Parse log entry with regex into multiple pieces

Question

I have this line of text here, which will always be the same (except the message at the end):

2021-12-08T18:18:38+00:00 INFO Produktbestand erfolgreich von Collmex abgerufen | "STOCK_AVAILABLE;23;1;363;PCE;-1\r\nMESSAGE;S;204020;Daten?bertragung erfolgreich. Es wurden 1 Datens?tze verarbeitet.\r\n"

I have 3 functions which should return parts of the log entry:

public function get_log_file_entry_time( string $entry ): string {
    
}

public function get_log_file_entry_level( string $entry ): string {

}

public function get_log_file_entry_message( string $entry ): string {

}

I've first tried using explode with a whitespace as delimiter, which works but not the best way since the log message can be very long in some cases.

I'm not that RegEx expert, but I've found the following combination to match the first two pieces: ([^\s]+) ([A-Z]+)

This returns me the timestamp and the level. Now I'm struggling to get the message after the second group - maybe my nesting is not perfect at all. Any advice would make me happy!

Notice

The message will start after the first whitespace after the logging level. For example:

Produktbestand erfolgreich von Collmex abgerufen | "STOCK_AVAILABLE;23;1;363;PCE;-1\r\nMESSAGE;S;204020;Daten?bertragung erfolgreich. Es wurden 1 Datens?tze verarbeitet.\r\n"

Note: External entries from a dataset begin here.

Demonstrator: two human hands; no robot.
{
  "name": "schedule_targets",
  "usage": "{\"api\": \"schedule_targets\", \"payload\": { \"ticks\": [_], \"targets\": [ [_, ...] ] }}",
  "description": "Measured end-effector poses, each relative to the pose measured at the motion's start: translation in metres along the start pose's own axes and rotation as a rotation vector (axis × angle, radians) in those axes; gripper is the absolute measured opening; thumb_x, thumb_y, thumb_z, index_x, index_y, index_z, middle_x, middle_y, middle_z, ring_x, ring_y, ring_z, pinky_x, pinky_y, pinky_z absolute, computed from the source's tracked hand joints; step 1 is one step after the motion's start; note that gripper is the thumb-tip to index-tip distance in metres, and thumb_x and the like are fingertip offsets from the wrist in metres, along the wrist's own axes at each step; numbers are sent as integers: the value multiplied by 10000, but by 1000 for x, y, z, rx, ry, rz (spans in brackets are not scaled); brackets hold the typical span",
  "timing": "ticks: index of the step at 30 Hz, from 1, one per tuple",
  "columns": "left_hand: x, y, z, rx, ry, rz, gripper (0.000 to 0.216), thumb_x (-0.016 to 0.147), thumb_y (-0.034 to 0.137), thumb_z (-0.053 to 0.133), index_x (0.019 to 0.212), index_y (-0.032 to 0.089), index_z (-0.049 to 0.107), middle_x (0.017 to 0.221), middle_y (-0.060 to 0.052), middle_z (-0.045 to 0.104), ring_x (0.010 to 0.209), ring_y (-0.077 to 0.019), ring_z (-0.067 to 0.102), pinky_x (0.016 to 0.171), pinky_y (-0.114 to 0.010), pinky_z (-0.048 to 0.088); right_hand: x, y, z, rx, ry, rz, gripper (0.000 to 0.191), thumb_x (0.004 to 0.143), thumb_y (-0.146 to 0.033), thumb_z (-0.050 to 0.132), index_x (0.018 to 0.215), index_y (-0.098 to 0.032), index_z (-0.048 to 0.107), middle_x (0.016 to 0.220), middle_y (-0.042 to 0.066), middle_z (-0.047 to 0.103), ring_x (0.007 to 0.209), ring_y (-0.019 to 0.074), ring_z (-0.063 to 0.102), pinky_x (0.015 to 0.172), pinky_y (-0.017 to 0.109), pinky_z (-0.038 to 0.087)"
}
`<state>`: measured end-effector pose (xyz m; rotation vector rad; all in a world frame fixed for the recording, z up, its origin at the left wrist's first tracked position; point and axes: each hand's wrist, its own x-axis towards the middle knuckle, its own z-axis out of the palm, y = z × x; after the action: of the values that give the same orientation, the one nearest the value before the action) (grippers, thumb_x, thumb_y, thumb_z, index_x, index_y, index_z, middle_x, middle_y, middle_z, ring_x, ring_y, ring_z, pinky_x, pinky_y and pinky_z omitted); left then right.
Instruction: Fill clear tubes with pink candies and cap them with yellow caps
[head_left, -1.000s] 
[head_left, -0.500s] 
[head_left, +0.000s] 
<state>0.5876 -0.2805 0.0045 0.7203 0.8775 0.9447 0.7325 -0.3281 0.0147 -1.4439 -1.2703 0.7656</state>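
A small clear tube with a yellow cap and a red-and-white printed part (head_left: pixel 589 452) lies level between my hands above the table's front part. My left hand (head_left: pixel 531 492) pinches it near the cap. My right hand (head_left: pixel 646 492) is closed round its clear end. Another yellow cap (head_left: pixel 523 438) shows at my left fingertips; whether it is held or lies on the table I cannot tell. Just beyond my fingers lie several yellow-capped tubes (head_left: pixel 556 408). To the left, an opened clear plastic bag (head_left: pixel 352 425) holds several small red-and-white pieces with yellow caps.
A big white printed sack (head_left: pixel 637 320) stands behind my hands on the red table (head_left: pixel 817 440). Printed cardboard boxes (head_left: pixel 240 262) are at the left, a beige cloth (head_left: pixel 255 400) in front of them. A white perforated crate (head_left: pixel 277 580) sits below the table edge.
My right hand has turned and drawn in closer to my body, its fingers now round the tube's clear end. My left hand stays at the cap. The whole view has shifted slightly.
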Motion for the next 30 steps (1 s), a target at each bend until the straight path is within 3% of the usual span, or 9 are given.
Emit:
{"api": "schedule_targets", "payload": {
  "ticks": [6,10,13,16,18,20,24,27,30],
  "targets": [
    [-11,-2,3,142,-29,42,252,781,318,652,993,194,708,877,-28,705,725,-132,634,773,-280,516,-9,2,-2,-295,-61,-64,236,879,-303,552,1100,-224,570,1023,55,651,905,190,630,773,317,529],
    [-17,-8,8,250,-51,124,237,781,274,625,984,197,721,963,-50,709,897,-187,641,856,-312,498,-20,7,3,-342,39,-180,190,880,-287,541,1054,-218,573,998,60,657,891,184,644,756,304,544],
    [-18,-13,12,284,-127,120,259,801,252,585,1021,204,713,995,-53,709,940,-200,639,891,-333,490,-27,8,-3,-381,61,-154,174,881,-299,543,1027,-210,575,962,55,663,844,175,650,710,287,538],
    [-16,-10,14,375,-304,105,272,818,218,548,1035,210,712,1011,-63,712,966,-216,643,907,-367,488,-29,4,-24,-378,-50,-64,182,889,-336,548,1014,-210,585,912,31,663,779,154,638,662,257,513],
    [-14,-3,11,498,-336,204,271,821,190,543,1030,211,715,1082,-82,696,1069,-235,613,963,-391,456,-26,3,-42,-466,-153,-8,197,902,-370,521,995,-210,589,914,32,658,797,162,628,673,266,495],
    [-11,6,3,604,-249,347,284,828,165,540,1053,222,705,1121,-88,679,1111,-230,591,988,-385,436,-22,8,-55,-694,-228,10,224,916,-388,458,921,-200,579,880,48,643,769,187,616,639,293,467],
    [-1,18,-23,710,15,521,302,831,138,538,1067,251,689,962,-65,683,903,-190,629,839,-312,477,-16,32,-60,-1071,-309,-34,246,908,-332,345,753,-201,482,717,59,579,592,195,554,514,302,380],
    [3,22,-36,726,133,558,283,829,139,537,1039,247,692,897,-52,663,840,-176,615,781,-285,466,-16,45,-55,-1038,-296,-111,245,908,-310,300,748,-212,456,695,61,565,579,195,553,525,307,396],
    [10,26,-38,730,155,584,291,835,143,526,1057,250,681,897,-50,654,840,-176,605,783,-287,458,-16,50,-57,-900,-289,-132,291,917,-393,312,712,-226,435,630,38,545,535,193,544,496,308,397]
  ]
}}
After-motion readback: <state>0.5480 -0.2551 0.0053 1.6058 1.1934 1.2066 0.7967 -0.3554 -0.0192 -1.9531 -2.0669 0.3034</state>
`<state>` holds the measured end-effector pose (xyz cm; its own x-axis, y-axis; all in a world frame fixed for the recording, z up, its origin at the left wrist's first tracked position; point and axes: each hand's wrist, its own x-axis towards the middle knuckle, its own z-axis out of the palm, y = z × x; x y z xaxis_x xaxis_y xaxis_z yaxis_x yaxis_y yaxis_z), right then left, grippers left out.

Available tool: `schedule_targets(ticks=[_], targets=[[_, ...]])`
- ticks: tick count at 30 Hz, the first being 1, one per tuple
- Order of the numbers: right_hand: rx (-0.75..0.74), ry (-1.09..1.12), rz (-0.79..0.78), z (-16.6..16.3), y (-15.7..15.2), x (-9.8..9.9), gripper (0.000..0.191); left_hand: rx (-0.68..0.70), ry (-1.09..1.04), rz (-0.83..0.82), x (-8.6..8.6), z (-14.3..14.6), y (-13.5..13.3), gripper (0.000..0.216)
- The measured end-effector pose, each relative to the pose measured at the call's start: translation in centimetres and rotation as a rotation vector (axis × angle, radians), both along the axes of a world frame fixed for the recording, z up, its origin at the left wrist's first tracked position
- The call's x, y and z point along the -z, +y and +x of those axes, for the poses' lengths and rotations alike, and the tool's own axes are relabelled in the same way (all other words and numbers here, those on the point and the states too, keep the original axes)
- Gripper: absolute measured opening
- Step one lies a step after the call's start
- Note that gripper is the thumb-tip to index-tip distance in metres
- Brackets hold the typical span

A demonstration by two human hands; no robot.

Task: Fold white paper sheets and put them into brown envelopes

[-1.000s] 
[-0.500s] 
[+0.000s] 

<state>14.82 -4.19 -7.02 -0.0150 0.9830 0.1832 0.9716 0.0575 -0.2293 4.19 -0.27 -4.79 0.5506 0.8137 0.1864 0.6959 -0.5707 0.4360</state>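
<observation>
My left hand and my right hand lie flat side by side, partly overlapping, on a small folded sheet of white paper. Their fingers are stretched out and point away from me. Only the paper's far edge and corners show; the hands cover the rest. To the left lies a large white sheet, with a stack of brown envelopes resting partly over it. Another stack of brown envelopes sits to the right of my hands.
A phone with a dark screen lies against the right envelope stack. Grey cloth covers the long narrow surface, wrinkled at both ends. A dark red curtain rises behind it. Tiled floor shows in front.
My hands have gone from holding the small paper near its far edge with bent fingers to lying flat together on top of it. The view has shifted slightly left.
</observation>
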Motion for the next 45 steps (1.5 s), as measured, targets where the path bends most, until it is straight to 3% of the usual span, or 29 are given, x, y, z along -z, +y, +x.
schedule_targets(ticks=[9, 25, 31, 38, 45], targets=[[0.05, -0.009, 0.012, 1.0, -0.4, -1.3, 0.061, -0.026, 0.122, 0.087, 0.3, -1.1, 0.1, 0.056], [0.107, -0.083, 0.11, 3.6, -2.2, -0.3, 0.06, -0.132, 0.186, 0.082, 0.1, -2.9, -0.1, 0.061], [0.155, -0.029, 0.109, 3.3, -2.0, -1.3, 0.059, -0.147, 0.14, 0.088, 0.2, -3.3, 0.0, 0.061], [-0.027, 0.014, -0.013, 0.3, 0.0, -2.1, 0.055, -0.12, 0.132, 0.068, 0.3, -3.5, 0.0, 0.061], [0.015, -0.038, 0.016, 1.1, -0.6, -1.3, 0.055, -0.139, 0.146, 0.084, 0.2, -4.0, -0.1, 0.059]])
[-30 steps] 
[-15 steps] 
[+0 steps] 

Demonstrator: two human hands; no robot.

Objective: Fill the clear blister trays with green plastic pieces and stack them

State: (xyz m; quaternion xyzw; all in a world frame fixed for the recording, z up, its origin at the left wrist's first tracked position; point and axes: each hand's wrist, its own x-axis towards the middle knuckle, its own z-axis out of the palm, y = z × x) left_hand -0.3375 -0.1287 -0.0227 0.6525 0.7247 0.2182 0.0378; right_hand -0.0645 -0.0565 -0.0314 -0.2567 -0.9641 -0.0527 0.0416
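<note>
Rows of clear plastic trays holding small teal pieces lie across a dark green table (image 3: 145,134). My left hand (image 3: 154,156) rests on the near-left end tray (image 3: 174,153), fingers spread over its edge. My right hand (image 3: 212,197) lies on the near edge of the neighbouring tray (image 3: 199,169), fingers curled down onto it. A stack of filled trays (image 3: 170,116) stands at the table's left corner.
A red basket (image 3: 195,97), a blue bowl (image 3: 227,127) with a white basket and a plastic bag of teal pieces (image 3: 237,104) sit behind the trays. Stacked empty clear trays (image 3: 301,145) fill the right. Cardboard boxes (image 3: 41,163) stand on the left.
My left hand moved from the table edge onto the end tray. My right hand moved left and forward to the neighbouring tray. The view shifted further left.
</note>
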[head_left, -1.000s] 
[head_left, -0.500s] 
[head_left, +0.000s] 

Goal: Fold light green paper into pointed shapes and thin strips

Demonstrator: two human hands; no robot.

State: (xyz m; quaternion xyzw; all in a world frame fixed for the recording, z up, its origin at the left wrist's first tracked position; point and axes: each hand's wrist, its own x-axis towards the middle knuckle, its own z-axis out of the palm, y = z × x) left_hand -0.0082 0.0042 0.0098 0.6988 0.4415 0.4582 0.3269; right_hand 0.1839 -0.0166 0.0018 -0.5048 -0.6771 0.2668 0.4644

If the message is the part before the pipe char, then perhaps like this ^(\S+)\h([A-Z]+)\h([^|]+) regex101.com/r/CyMiDJ/1 — The fourth bird
– The fourth bird, Commented Dec 8, 2021 at 22:16
The pipe is part of the message! The message will begin after the log level. — Mr. Jo
– Mr. Jo, Commented Dec 8, 2021 at 22:18
So you want to match the rest of the string, including the newlines? Is this the only string or are there more strings with the same format? Matching the rest of the string can be like this (?s)^(\S+)\h+([A-Z]+)\h+(.+) regex101.com/r/WkuRgY/1 but if there are more lines that start with a date and time it will over match it. — The fourth bird
– The fourth bird, Commented Dec 8, 2021 at 22:22
You might use a pattern like ^(\d{4}-\d{2}-\d{2}T\d{2}:\d{2}:\d{2}\+\d{2}:\d{2})\h+([A-Z]+)\h+(.*(?:\R(?!(?1)).*)*) for multiple lines regex101.com/r/V8wUYy/1 — The fourth bird
– The fourth bird, Commented Dec 8, 2021 at 22:27
Are tab characters used as delimiters? or are all of the parts separated by a single space? [^\s] is more elegantly written as \S, but if all delimiters are single spaces, then [^ ] is also appropriate. — mickmackusa
– mickmackusa ♦, Commented Dec 9, 2021 at 1:03

mickmackusa · Accepted Answer · 2021-12-09 01:05:24Z

You can use 3 capture groups, where the 3rd group contains the rest of the line, followed by all lines that do not start with a date time like pattern.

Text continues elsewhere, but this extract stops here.